TASK OBJECTIVE: Your answer should be one number, the count of lines in the listing below containing the word "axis".

________________

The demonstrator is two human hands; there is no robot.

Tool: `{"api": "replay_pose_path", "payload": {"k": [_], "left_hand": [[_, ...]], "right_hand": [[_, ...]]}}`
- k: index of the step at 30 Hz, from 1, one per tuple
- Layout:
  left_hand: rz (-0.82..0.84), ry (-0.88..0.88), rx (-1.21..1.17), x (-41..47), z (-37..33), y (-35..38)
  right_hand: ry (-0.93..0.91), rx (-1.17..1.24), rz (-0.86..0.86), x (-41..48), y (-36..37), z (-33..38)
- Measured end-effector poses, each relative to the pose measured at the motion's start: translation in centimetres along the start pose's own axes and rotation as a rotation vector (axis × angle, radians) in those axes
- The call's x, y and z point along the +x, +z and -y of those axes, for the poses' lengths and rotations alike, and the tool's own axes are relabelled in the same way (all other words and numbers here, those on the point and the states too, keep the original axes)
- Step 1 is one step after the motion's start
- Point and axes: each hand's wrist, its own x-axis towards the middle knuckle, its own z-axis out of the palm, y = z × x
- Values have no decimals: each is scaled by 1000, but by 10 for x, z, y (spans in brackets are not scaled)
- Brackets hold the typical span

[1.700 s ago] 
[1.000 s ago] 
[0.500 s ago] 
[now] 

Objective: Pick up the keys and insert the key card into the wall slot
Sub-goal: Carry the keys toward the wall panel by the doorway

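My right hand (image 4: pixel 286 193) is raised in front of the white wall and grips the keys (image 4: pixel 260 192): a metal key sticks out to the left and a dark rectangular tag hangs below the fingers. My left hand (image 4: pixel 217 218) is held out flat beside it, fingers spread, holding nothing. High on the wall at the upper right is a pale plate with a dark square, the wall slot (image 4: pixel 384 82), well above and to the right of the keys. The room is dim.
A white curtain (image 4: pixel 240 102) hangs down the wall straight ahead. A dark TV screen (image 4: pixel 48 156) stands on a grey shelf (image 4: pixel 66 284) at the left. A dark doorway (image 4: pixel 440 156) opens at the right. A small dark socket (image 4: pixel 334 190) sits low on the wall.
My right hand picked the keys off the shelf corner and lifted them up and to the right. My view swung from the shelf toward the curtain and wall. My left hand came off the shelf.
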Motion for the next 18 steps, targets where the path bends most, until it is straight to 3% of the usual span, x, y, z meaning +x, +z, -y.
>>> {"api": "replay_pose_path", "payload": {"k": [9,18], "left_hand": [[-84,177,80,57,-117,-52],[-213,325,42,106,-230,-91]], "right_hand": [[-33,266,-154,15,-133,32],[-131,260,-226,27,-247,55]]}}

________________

TASK RESULT: 2